[Pitch] `defer` statement that runs only on error

Joe_Groff · December 22, 2021, 1:15am

The defer statement is a useful tool for guaranteeing the cleanup of resources when a scope is exited. Sometimes, it may be desirable to set up a scoped cleanup that runs if the scope is interrupted by an error, but not if the scope is exited successfully. For instance, you may be trying to perform a multiple-step transition between two valid states, where any of the multiple steps may fail, and want to make sure you don't get stuck in an invalid intermediate step. Right now, the facilities for expressing this are wanting. You can use a flag:

// Valid states are:
//    stateA = 0; stateB = 0; stateC = 0
//  -or-
//    stateA = 6; stateB = 7; stateC = 9
var stateA = 0
var stateB = 0
var stateC = 0
func transitionStates() throws {
  var didFinish = false

  stateA = try computeSix()
  defer { if !didFinish { stateA = 0 } }

  stateB = try computeSeven()
  defer { if !didFinish { stateB = 0 } }

  stateC = try computeNine()
  defer { if !didFinish { stateC = 0 } }

  try finishTransition()
  didFinish = true
}

but this leaves a lot in the hands of programmer discipline: as the code evolves, the programmer must remember to check if !didFinish in every cleanup, and must remember to set the flag on every path where the transition is ready to be committed. An arguably more disciplined way to manage this is with nested catch blocks:

func transitionStates() throws {
  stateA = try computeSix()
  do {
    stateB = try computeSeven()
    do {
      stateC = try computeNine()
      do {
        try finishTransition()
      } catch {
        stateC = 0
        throw error
      }
    } catch {
      stateB = 0
      throw error
    }
  } catch {
    stateA = 0
    throw error
  }
}

This pattern reduces the room for programmer error (though it doesn't eliminate it completely—the programmer still has to remember to re-throw the error after every catch block), but it's painful to look at, being a "pyramid of doom" with confusingly-nested reverse-ordered catch blocks, the same sorts of readability issues that led us to adopt Go-style defer instead of Java-style finally blocks in the original error handling model.
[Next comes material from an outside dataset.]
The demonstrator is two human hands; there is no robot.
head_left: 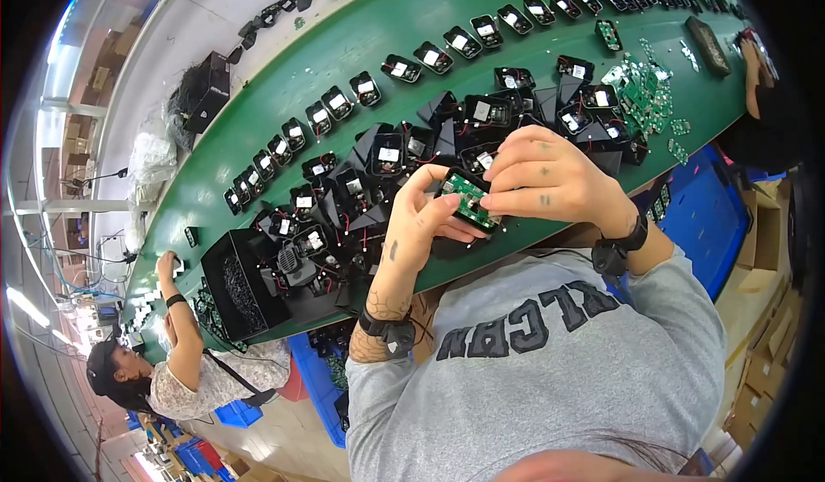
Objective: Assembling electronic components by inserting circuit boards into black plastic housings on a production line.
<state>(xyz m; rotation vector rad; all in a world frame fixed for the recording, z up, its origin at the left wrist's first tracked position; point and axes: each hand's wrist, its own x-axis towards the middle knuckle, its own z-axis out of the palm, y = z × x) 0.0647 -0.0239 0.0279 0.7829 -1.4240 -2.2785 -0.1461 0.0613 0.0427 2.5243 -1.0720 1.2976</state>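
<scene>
A green circuit board sits in a small black plastic housing in front of my chest, just over the table's near edge. My left hand is closed round the housing, its thumb on the board's left side. From the right, my right hand reaches over the board with fingers bent in a pinch at its right side. What lies between those fingertips is too small to make out. Right behind my hands, black housings with wires and white-labelled parts lie in a crowded heap on the green table.
Black housings stand in a long row across the green table. Loose circuit boards are piled at the right. A black bin holds small dark parts at the left. Co-workers sit at both ends; blue crates stand below.
</scene>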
It would be nice if there was a form of defer that runs only when the scope is exited because of a thrown error. I went ahead and prototyped this idea, using the strawman syntax defer catch (a syntax I only used because it was easy to implement, and am in no way committed to). This allows the above example to be written straightforwardly:

func transitionStates() throws {
  stateA = try computeSix()
  defer catch { stateA = 0 }

  stateB = try computeSeven()
  defer catch { stateB = 0 }

  stateC = try computeNine()
  defer catch { stateC = 0 }

  try finishTransition()
}

These sorts of multi-step state transitions are still best avoided if at all possible, of course. For a simple value-type-based example like this, you could combine stateA, stateB, and stateC above into a single struct, have transitionStates operate on a local copy of the struct while making incremental changes, and then assign the final value back once the transition is complete. However, when working in constrained environments, or with existing APIs that require parts of a transaction to be done in multiple possibly-throwing calls, it may not always be possible to avoid exposing intermediate states. Having a defer-on-error construct would fill in a useful expressivity gap for these situations.
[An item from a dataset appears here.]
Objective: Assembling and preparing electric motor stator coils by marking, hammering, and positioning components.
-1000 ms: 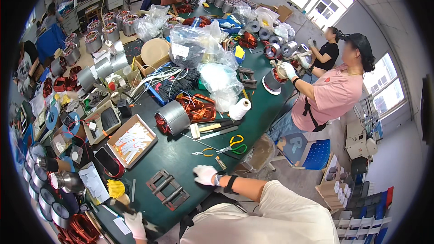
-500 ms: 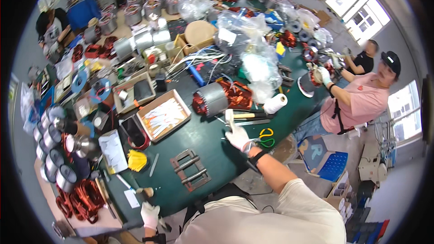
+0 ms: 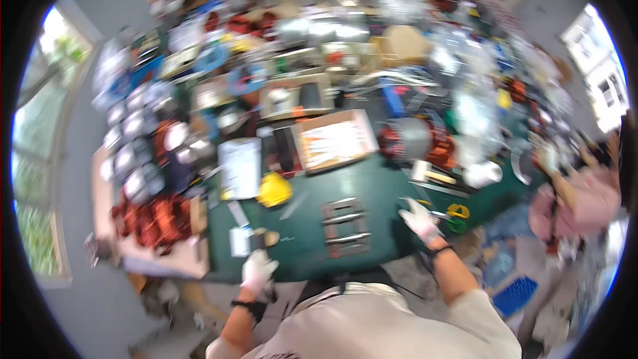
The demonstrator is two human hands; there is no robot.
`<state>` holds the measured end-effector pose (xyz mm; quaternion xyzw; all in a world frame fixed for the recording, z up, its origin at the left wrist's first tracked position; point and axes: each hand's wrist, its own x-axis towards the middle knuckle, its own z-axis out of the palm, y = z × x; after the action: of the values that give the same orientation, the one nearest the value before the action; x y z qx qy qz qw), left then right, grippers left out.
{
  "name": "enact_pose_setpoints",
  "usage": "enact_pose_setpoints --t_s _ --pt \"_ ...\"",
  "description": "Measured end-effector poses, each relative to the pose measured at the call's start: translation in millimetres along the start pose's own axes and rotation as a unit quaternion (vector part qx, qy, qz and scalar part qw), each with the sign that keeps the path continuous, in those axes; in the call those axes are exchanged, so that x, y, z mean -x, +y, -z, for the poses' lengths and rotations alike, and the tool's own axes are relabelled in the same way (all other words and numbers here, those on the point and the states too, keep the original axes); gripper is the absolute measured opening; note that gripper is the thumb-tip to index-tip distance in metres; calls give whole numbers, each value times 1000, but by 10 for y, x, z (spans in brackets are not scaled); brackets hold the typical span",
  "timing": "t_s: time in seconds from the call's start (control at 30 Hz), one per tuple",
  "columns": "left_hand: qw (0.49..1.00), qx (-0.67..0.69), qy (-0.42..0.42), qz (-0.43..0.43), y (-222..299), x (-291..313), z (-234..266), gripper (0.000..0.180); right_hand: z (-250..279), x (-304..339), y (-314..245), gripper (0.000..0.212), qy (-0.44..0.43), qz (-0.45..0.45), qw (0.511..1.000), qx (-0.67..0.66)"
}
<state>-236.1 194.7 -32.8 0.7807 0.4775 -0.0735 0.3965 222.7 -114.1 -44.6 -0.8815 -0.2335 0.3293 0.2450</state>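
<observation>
My left hand [image 3: 258, 271], in a white glove, is at the table's front edge, just below a small wooden-headed tool [image 3: 268, 237]. Its fingers are blurred, so its grip is unclear. My right hand [image 3: 420, 221], also gloved, hovers over the right front of the table, fingers apart and holding nothing. Beside it lie scissors [image 3: 457, 218] with yellow and green handles. Between my hands a metal frame with crossbars [image 3: 345, 227] lies flat on the green table [image 3: 312, 209]. Farther back lies a motor stator [image 3: 407, 139] with red-brown copper windings.
An open box of white strips [image 3: 335, 141] stands behind the frame, with a yellow stack [image 3: 274, 190] to its left. Copper coils [image 3: 154, 223] lie at the left. A white thread spool [image 3: 484, 174] is at the right. A co-worker in pink [image 3: 578, 206] works at the right edge.
The view has swung left, shifting the scene rightward and blurring it. My right hand has come away from the light-coloured tool handle it was at; its fingers are now spread.
</observation>
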Motion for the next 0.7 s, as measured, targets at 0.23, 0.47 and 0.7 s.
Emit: enact_pose_setpoints --t_s 0.23,0.47,0.7 --pt "977 164 120 66 31 -301 290 64 -897 1035 555 35 -146 -29 988 46" --pt "957 -103 255 -96 -1463 -1548 970 49 -842 1167 214 39 -133 27 987 85" --pt "954 205 218 -18 -1119 -2019 1017 91 -757 1254 383 43 -55 -24 995 78"
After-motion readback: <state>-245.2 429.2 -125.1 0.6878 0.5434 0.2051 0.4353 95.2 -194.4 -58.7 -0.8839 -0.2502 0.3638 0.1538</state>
ksluder · December 22, 2021, 1:25am

In a real function, I expect it will be quite common to reach a point where running a previously deferred statement in response to an error would be incorrect, and potentially even compound the error.

Do you have an idea what percentage of complex error-handling functions would able to safely use defer catch statements as they are proposed here?

bnyu · December 22, 2021, 1:28am

There is a related proposed defer if
defer if catch {}
defer if true {}

Zhu_Shengqi · December 22, 2021, 1:48am

Joe_Groff:

func transitionStates() throws {
  stateA = try computeSix()
  defer catch { stateA = 0 }

  stateB = try computeSeven()
  defer catch { stateB = 0 }

  stateC = try computeNine()
  defer catch { stateC = 0 }

  try finishTransition()
}

Can we just write like this below:

func transitionStates() throws {
  stateA = 0
  stateA = try computeSix()

  stateB = 0
  stateB = try computeSeven()

  stateC = 0
  stateC = try computeNine()

  try finishTransition()
}

The only problem I see is that we need to do additional assignments to the state properties. Maybe this is the reason the proposal want to address the issue?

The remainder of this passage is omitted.